After repeating the line containing "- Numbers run", stop; until then, repeat each line of the listing below exactly, starting with the first.

## Data below
- - -

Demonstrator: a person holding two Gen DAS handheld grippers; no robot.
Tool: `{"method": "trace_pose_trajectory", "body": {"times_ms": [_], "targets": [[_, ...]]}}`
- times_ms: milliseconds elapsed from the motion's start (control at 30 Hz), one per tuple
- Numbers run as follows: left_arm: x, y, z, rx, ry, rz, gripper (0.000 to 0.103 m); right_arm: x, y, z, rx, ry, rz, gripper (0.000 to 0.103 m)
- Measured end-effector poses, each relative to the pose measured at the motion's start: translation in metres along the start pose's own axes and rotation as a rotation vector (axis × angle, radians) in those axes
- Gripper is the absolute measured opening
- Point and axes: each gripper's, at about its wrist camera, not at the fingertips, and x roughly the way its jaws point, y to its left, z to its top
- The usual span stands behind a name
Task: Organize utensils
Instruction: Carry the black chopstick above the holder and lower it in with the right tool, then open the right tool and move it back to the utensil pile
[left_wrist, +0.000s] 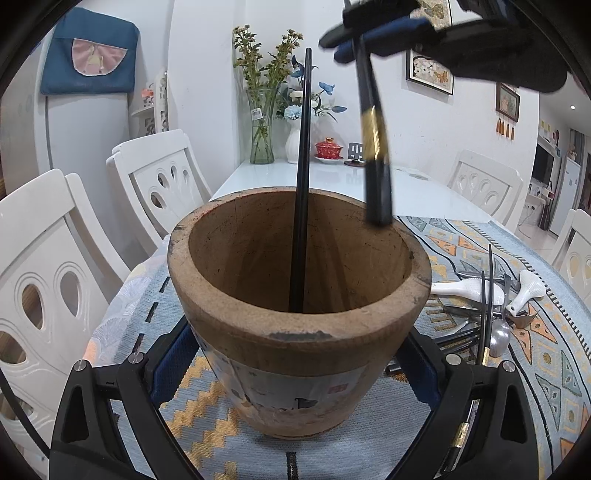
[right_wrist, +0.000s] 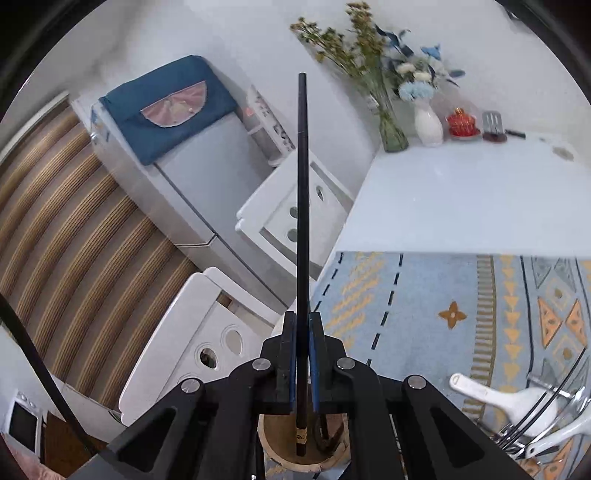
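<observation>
Left gripper (left_wrist: 295, 373) clamps a brown wooden pot (left_wrist: 299, 295) by its lower body, one finger (left_wrist: 173, 362) on each side, pads pressed to the wall; pot upright on a patterned cloth (left_wrist: 554, 350); one black chopstick (left_wrist: 301, 184) already stands inside, leaning on the inner wall. Right gripper (right_wrist: 303, 332) clenched on a second chopstick (right_wrist: 303, 203), held near its gold-banded end; in the right wrist view that end hangs over the pot mouth (right_wrist: 280, 439), the thin end pointing away from the camera; in the left wrist view the banded end is level with the far rim, above it. Right of the pot, loose utensils lie on the cloth: white spoons (left_wrist: 469, 288), more black chopsticks, metal pieces, partly overlapping. Farther back: white table (left_wrist: 424, 192), glass vase (left_wrist: 262, 125) with flowers, white vase (left_wrist: 293, 142), red lidded cup (left_wrist: 328, 147), white chairs (left_wrist: 162, 177).
</observation>
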Motion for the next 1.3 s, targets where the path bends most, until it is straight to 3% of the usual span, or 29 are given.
{"method": "trace_pose_trajectory", "body": {"times_ms": [133, 533, 733, 767, 833, 900, 933, 1100, 1300], "targets": [[0.001, 0.001, 0.001, -0.002, 0.001, -0.003, 0.097, 0.013, 0.004, -0.008, -0.051, 0.038, -0.016, 0.005], [0.002, 0.003, 0.001, -0.004, 0.005, -0.004, 0.097, 0.035, -0.002, -0.027, -0.046, 0.162, -0.008, 0.005], [0.003, 0.003, 0.001, -0.004, 0.008, -0.004, 0.097, 0.044, 0.004, -0.034, -0.069, 0.237, -0.012, 0.009], [0.004, 0.003, 0.001, -0.004, 0.009, -0.004, 0.097, 0.044, 0.004, -0.033, -0.064, 0.237, -0.010, 0.013], [0.004, 0.003, 0.001, -0.005, 0.009, -0.004, 0.097, 0.041, 0.006, -0.030, -0.058, 0.223, 0.000, 0.024], [0.004, 0.003, 0.001, -0.004, 0.009, -0.004, 0.097, 0.035, 0.010, -0.025, -0.063, 0.199, 0.000, 0.045], [0.004, 0.003, 0.001, -0.004, 0.009, -0.004, 0.097, 0.030, 0.011, -0.022, -0.069, 0.174, -0.007, 0.048], [0.004, 0.003, 0.001, -0.004, 0.009, -0.004, 0.097, 0.005, 0.007, -0.004, -0.048, 0.104, -0.019, 0.049], [0.004, 0.003, 0.001, -0.005, 0.009, -0.005, 0.097, -0.040, -0.029, 0.016, 0.073, -0.008, -0.048, 0.049]]}}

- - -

## Finished task
Demonstrator: a person holding two Gen DAS handheld grippers; no robot.
Tool: `{"method": "trace_pose_trajectory", "body": {"times_ms": [_], "targets": [[_, ...]]}}`
- times_ms: milliseconds elapsed from the motion's start (control at 30 Hz), one per tuple
- Numbers run as follows: left_arm: x, y, z, rx, ry, rz, gripper (0.000 to 0.103 m); right_arm: x, y, z, rx, ry, rz, gripper (0.000 to 0.103 m)

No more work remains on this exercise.